After the end of the war in 1856 all of the units, save the ones which resumed their previous patrolling of the Caucasus coast were disbanded. The Azov Host was awarded with the highest award that a Russian military unit could earn, the Banner of St. George whose inscription read: For exceptional bravery and excellent service during the war against the French, English and Turks in 1853-1858

==The end of the Azov Host==
After the Crimean War, Gladky attaining rank of General-Colonel retired and moved to Aleksandrovsk (modern Zaporizhzhia) where he died in 1866. However the Northern shore of the Azov, during the 30 years of the Cossack presence became a prosperous region, where the Cossacks numbering 10 thousand men were involved in fishery, farming and trade. In 1860 however the Caucasus War approached its decisive finale, and Russian General Nikolay Yevdokimov initiated several reforms of the Caucasus Hosts, forming the Kuban and Terek Cossack Hosts out of the previous Black Sea, Caucasus Line Hosts.

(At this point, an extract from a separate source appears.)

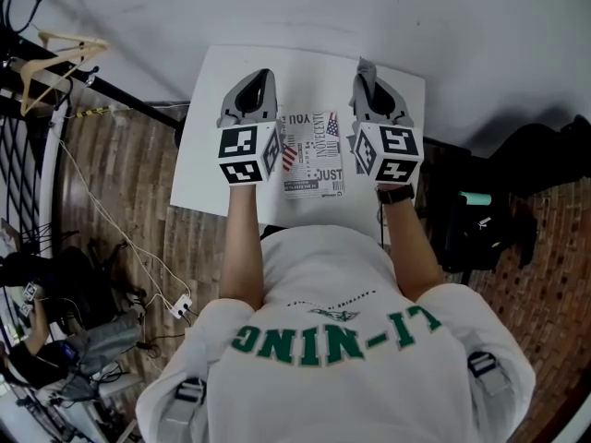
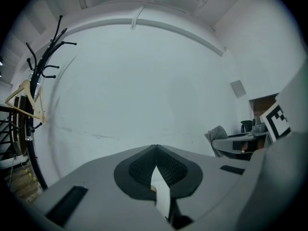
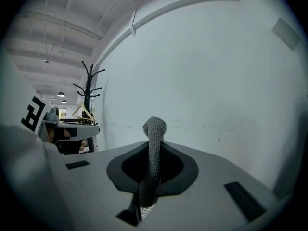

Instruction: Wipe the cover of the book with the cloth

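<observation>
Right tongs (image 1: 368, 79) clench the cloth (image 3: 154, 129), right of the book (image 1: 312, 151). Left tongs (image 2: 155, 147) clenched empty, left of it. I judge the cover unwiped: everything remains.

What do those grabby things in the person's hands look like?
The left gripper and right gripper are grey rounded shells with dark ribbed pads. Each carries a white cube with black square markers. The person wears a white short-sleeved T-shirt with green letters and a black watch on the right wrist.
</observation>
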`<state>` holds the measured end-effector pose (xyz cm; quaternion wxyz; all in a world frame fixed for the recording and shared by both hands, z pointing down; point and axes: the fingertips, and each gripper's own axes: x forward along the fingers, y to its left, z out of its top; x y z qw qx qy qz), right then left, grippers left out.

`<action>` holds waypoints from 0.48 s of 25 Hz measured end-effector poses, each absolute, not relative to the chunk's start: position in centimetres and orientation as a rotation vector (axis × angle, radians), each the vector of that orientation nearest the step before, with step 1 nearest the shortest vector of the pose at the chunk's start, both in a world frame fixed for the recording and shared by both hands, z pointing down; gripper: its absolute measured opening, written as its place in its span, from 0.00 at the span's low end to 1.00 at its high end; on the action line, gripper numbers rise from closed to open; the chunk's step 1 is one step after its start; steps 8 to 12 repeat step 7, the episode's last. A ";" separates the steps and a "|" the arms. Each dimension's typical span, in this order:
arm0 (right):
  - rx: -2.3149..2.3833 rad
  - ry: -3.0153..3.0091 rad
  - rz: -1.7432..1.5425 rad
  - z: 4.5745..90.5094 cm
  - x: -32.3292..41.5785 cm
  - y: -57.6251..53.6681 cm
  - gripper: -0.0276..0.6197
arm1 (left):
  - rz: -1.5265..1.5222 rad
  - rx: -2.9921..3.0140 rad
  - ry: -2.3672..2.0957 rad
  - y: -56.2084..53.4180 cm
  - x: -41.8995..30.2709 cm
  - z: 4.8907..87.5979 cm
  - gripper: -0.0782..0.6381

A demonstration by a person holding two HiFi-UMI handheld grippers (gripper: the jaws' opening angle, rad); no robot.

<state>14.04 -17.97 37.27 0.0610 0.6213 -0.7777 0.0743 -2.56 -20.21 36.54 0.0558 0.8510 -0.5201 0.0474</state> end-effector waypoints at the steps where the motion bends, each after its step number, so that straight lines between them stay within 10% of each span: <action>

The Circassian front, particularly the Western Caucasus, after decades of stationary action began a process of capturing Circassian land and moving the peaceful Circassians from mountains to the ravines, and expelling (see Muhajir (Caucasus)) those hostile to Ottoman Empire. To help settle the empty mountainous land, Yevdokimov suggested to Emperor Alexander II to bring the Azov Cossacks, whose military role by now was expiring, as the Imperial Russian Navy in the Black Sea has made provisions for taking over their coast guard roles.

Originally Yevdokimov proposed to move 800 Cossack and eight officer families to the Western Caucasus with financial compensation and free transport promised to them. After freeing those who lacked elder sons, adolescent orphans and those older than 45 or were sick to travel, it was planned to use the draw method of selection. However no draw was required. Most Cossacks who were descendants of the Danubian Sich, the Nekrasovites (Nikolskaya and Pokrovskaya stanitsas) as well as the Cossacks of the Starodubskaya stanitsa (descendants of Chernigov migrants, whose ancestors were Cossacks in the Sloboda) agreed to move to the Kuban. Whilst the dwellers of the Novospasskaya and Petrovskaya stanitsas who were local peasants and traders that were enlisted into Cossackdom in 1832 chose to stay.

All in all 1093 families (5224 people) nearly half of the Azov Host left the Azov in 1862 and were settled in the stanitsas of the Abinsk and Adagumsk Regiments of the Kuban Cossack Host. They participated in the finale of the Caucasus War which ended two years later in 1864. Afterwards, the ex-Azov Cossacks became fully integrated into the Kuban Host shared their history since. To this day their descendants live in the mountainous stanitsas of modern Krasnodar Krai and Adygea in Russia.

The remaining Azov region was passed to the Yekaterinoslav Governorate and afterwards to the Ukrainian SSR, where the former Petrovskaya stanitsa was renamed to Volodarske in 1924 (modern Donetsk Oblast). At present there are attempts to spread the knowledge of the Cossack heritage that the region has, despite the fact that all Don Cossacks were eradicated in 1921.